The synagogue is a free-standing building in the heart of the city with the sidewalk and street tight against it on every side. Like the Tempel, it was designed by architect Stanisław Majerski, and, like the Tempel, it was built in the Rundbogenstil tradition. Unlike the Temple it was embellished with an eclectic array of elaborate rooftop crenellations and molded decoration. Period sources appear to have described the synagogue as “Mauretano-eclectist” in style. Mauritania, the Roman name of a Berber North African kingdom, was used as a synonym for Moorish in the period when the synagogue was built. Building synagogues in Moorish style was a statement of identity, a way of boasting that Jewish lineage could be traced back to ancient Israel. The only apparent Moorish element in the Przemysl synagogue is the roof line crenelation.

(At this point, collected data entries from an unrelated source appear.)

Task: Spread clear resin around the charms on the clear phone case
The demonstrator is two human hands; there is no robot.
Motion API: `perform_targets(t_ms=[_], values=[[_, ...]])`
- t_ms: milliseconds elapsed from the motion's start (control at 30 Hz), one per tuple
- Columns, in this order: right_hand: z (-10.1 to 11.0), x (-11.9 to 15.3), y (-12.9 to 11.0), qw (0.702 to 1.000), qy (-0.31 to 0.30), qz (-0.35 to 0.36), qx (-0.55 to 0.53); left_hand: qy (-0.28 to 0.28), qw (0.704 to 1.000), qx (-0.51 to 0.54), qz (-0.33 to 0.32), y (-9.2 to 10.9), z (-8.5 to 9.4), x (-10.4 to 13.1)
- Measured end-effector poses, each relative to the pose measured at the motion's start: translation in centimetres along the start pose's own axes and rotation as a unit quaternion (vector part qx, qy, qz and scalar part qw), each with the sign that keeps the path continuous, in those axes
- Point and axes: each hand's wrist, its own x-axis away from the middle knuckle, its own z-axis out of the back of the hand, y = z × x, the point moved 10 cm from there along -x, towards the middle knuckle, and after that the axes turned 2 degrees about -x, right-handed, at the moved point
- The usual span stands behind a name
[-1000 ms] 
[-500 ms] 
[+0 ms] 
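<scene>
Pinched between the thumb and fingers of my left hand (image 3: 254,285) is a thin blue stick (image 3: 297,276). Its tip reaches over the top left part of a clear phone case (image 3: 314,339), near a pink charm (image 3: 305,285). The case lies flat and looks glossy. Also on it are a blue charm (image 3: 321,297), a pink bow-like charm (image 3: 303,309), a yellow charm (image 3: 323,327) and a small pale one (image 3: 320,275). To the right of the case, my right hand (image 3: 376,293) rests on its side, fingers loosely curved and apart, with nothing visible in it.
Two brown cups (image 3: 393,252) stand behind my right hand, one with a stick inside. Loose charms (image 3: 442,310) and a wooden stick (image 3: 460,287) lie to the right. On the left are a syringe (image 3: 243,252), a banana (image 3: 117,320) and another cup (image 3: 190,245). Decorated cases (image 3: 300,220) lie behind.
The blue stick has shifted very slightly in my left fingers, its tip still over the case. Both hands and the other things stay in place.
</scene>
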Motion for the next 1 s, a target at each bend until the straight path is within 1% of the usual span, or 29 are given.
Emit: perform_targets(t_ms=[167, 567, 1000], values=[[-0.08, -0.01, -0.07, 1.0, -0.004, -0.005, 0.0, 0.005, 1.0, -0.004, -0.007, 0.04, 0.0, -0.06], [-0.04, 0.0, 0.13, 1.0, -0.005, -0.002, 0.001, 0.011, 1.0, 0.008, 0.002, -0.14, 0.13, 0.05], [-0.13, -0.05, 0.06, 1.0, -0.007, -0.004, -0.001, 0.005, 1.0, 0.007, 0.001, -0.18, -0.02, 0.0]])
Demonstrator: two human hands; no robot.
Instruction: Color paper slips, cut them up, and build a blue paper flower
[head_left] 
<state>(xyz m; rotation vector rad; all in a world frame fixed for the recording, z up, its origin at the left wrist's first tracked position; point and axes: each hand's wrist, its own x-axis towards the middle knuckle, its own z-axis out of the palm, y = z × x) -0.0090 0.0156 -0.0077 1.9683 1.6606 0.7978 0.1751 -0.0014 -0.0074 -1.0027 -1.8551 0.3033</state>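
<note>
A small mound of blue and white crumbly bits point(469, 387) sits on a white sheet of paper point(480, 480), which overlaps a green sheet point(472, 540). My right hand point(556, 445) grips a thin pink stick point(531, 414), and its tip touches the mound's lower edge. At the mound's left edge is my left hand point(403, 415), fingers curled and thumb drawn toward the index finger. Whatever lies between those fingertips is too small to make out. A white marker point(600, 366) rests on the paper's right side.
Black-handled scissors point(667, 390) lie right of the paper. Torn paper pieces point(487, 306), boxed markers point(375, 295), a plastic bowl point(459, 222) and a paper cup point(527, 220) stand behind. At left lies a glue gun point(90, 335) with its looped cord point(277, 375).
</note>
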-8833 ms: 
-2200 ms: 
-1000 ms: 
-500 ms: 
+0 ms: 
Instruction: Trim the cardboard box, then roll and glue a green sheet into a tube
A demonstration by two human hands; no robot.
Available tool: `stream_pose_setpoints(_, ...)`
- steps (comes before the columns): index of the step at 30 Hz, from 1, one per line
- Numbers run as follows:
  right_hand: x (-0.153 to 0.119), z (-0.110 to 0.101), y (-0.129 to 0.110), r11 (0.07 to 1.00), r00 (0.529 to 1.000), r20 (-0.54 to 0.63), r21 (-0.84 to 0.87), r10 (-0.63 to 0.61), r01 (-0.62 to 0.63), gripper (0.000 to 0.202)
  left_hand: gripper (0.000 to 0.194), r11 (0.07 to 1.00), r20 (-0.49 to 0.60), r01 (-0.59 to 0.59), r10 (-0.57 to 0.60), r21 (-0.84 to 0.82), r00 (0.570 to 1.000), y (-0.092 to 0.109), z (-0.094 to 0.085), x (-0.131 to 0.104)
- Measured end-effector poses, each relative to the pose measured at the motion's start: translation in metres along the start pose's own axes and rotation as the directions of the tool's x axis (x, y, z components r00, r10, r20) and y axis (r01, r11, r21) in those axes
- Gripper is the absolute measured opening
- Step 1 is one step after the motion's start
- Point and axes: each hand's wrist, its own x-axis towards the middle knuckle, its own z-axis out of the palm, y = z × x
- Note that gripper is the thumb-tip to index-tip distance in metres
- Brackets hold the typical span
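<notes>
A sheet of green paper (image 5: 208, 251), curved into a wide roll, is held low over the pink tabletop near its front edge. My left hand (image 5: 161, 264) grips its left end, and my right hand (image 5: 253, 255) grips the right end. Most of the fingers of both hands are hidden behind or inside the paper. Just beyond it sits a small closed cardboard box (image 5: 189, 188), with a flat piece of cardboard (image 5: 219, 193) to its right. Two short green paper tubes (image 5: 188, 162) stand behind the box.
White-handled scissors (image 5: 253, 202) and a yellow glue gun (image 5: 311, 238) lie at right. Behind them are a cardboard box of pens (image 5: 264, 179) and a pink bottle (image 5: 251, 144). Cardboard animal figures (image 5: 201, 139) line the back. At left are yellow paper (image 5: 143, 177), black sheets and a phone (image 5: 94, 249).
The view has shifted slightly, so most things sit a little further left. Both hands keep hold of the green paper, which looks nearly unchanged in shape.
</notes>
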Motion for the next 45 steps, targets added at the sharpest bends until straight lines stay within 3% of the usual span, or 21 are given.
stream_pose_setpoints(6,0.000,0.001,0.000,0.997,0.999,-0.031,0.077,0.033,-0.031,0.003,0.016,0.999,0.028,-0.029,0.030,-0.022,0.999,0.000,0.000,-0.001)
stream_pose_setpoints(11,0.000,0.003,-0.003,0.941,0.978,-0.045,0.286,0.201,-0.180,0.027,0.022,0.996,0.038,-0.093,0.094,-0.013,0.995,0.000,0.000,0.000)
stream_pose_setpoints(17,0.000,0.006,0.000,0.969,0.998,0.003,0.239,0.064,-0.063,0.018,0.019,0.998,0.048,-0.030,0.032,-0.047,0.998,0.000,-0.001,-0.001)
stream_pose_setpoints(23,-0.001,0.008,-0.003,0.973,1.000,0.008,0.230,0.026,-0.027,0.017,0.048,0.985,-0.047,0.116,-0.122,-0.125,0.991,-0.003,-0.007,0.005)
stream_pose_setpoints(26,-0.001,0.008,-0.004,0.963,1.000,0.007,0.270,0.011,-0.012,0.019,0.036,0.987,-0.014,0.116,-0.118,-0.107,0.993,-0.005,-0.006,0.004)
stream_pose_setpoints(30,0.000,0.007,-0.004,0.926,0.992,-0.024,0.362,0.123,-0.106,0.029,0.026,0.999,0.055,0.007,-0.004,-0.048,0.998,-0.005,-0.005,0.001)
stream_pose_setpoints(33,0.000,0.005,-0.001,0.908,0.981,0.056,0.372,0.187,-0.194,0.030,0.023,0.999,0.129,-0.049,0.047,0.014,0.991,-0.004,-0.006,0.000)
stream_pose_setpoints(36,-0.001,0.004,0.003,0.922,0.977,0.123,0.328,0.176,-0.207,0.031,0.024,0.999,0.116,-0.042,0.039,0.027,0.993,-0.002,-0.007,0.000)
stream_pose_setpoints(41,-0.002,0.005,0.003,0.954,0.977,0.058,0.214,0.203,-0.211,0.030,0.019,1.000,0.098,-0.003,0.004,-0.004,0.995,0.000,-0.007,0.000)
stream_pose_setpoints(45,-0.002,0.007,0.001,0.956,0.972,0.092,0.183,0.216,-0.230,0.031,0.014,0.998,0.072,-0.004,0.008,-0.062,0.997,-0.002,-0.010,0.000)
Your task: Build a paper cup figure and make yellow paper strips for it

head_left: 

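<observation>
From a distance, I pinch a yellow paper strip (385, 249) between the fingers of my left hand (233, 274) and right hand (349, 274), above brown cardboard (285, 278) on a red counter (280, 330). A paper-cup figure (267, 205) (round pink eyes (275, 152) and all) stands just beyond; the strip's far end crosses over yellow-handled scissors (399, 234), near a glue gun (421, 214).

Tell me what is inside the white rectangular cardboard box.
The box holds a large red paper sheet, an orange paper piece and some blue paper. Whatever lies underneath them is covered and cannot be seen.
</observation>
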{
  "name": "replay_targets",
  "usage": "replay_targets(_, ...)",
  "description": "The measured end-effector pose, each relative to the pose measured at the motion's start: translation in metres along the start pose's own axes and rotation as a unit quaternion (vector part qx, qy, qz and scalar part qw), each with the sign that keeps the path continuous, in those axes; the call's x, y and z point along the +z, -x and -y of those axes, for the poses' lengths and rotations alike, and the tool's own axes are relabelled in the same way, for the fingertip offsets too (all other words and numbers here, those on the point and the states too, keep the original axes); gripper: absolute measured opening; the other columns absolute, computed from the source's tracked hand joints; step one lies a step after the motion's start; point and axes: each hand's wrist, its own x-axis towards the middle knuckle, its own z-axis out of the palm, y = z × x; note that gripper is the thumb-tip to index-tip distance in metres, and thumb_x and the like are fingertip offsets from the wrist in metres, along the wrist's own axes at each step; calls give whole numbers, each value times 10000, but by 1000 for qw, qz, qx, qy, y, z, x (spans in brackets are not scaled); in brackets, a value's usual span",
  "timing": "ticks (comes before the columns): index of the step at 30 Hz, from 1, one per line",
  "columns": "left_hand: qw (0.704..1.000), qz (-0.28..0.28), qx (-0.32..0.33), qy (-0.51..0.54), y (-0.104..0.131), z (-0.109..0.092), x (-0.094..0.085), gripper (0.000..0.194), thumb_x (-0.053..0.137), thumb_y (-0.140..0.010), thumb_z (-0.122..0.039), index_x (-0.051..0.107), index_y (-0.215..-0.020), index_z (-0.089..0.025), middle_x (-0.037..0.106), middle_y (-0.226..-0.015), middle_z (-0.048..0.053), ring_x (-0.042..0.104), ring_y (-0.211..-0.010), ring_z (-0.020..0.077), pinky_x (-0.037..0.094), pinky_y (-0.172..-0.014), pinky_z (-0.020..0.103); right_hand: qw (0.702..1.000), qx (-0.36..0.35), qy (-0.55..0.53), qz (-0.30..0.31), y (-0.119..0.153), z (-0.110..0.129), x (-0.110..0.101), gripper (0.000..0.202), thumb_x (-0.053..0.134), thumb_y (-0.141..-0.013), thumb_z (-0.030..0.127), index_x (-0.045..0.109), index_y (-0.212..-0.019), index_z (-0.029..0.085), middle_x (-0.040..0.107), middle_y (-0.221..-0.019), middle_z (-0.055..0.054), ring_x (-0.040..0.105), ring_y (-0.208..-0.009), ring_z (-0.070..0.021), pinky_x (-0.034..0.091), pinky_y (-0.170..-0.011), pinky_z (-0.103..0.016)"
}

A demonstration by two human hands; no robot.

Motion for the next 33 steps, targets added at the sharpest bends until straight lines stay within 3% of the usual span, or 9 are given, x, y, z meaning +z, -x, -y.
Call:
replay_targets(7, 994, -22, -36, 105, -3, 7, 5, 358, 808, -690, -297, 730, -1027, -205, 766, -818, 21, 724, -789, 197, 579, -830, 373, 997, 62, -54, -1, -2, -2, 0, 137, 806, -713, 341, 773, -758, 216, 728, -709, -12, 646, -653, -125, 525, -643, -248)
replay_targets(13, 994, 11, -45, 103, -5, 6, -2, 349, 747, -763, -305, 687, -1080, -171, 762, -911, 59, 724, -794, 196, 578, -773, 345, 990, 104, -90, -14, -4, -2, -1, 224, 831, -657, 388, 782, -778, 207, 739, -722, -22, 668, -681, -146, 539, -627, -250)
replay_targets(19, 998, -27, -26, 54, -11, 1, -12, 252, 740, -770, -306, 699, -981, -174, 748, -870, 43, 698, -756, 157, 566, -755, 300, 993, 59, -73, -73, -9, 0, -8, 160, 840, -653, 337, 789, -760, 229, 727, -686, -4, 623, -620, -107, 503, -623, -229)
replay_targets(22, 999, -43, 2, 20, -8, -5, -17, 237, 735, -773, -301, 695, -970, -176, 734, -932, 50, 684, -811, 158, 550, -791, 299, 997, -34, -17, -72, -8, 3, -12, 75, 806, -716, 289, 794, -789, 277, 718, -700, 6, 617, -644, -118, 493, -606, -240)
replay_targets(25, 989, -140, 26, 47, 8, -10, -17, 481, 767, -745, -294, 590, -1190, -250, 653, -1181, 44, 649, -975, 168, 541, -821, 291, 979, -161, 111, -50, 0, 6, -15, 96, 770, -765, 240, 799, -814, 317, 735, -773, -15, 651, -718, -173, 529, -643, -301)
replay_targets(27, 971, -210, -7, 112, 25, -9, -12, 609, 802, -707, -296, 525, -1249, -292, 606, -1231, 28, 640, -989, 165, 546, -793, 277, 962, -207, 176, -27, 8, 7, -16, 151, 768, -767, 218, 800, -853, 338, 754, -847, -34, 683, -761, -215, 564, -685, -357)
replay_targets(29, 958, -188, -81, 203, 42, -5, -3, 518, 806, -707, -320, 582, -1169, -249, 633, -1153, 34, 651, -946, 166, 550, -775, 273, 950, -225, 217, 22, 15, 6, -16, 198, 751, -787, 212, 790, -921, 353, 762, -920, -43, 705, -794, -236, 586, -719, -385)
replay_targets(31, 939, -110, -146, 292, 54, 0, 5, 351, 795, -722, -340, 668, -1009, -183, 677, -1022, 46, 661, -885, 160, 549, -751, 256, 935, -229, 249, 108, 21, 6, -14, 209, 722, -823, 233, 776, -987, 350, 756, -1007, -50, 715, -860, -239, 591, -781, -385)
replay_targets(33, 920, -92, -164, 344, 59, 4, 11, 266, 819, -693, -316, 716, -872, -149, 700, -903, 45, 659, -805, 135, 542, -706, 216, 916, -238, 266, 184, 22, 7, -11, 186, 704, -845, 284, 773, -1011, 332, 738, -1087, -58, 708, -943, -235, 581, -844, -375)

The elaborate interior decoration with Biblical scenes and what appear to be palm trees in the old photo reflects an early twentieth-century fashion for decorating synagogues with Biblical scenes and Eretz Israel motifs. The fashion reflected increasing familiarity with and enthusiasm for the Land of Israel at a time of increasing enthusiasm for Zionism. Photographs, posters, lithographs and other images of Eretz Israel hung on the walls of every synagogue in the Diaspora, whether the congregation was Zionist or anti-Zionist.
The New Synagogue in Przemysl was fortunate in being wealthy enough to have such scenes painted on the walls and ceiling and to have a notable set of stained glass windows. The windows and paintings were by a Jewish Przemyśl artist named Adolf Bienenstock (1888-1937,) a graduate of the Krakow Fine Art Academy (like Przemysl, Krakow was then part of Austrian Galicia,) and a student of the notable Polish artist Józef Mehoffer. Bienenstock taught art at the the Przemysl Gymnasium. The interior, in the sole photo that I have seen, appears to reflect the influence of the Young Poland movement of which Mehoffer was part. Young Poland was the Polish version of the jugendstil (art nouveau) movement.